[Task statement] For this exercise, please reproduce the records below word for word, from the first line through the line with "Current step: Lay".

[Dataset]
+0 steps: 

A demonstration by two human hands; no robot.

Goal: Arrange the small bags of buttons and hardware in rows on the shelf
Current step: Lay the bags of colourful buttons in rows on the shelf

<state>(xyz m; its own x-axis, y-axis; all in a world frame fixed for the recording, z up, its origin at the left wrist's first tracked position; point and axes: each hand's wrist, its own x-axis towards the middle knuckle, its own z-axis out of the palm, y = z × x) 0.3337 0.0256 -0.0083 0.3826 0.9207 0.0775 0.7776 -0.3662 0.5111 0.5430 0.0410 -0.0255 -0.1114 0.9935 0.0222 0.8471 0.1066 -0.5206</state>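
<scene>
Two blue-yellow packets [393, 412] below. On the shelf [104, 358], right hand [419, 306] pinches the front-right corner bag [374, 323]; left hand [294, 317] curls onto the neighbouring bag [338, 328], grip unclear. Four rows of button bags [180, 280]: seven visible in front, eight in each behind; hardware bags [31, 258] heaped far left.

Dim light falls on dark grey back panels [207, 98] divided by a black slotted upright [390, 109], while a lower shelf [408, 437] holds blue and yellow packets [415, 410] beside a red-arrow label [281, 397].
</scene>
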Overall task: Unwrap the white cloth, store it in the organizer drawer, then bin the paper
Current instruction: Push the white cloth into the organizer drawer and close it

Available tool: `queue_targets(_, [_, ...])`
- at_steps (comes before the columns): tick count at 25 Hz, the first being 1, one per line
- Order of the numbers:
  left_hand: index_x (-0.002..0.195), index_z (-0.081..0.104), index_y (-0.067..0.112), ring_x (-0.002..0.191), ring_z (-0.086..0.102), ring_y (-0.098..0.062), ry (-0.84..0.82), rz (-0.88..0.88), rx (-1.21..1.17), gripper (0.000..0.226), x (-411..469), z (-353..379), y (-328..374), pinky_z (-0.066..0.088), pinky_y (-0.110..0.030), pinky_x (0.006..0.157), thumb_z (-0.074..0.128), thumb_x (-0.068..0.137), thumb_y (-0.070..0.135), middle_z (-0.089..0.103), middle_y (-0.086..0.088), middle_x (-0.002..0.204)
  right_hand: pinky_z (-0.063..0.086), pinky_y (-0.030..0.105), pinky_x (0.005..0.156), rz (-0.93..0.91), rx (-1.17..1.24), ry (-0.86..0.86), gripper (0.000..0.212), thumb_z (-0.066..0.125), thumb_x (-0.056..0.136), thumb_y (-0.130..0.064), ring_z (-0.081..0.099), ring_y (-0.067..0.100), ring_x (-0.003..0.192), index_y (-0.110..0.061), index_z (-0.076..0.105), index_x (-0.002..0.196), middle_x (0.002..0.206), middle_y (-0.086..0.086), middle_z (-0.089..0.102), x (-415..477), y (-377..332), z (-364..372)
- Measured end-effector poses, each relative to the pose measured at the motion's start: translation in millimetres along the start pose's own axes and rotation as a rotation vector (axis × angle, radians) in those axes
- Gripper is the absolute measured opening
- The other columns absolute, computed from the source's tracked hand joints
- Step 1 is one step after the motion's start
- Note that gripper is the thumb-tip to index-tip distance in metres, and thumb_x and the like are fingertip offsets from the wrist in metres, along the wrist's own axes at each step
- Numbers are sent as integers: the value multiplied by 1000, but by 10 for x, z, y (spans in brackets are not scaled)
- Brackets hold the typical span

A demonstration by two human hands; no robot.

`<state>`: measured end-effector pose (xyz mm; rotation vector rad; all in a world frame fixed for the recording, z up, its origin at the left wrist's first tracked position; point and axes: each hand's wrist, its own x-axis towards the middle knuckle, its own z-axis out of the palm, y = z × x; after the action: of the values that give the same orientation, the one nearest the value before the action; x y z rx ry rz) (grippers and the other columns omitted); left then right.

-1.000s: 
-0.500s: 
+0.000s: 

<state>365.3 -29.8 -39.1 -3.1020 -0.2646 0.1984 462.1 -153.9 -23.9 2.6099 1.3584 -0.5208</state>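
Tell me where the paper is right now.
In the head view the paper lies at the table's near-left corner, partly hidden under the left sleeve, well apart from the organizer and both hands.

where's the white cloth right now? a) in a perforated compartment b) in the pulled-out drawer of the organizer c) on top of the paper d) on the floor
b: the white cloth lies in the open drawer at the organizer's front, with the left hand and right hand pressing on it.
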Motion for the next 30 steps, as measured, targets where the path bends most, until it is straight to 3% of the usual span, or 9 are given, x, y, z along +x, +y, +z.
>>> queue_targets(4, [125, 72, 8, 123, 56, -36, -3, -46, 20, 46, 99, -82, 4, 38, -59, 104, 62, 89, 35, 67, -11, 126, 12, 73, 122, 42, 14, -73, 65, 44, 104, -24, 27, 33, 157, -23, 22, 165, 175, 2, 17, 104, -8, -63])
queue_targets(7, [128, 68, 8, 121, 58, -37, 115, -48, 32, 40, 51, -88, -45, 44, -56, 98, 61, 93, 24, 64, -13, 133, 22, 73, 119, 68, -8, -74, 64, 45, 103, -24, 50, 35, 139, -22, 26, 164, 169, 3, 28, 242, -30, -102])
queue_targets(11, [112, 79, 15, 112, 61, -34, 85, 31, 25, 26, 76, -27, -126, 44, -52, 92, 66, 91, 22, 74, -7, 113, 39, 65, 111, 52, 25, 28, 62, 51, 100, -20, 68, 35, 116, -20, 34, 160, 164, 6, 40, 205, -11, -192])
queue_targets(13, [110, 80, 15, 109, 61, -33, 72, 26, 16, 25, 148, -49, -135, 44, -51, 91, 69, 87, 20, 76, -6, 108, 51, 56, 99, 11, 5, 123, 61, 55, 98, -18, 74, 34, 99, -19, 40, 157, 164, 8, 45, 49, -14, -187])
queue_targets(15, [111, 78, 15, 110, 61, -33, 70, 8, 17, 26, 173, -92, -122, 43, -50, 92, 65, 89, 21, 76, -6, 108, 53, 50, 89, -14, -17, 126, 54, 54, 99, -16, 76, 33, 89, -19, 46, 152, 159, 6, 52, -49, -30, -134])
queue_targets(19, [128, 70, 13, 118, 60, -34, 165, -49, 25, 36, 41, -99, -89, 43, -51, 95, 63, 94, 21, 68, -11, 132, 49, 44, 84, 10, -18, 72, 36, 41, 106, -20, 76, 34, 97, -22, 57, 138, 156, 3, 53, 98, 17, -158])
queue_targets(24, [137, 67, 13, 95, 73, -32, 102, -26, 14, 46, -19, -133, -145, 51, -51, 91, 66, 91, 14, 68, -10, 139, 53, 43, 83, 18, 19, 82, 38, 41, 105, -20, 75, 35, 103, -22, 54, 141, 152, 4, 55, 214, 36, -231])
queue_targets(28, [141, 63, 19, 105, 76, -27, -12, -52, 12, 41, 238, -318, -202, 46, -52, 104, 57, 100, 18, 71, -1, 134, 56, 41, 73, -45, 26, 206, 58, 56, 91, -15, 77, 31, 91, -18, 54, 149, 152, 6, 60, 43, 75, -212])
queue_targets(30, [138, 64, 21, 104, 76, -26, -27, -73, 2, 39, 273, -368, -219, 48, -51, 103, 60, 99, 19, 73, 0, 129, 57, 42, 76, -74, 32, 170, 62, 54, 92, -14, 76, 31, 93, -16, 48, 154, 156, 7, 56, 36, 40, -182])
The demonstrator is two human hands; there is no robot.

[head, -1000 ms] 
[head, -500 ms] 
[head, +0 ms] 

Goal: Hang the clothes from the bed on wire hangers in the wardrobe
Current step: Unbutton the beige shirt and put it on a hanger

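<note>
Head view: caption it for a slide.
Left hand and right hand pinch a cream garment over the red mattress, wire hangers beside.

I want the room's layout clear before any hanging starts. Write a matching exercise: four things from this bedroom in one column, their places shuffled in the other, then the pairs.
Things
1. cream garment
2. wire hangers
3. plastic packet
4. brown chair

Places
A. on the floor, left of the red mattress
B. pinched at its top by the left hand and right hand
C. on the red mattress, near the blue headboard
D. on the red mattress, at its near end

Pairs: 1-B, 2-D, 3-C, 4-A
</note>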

[Answer space]
+0 steps: 

A demonstration by two human hands; no robot.

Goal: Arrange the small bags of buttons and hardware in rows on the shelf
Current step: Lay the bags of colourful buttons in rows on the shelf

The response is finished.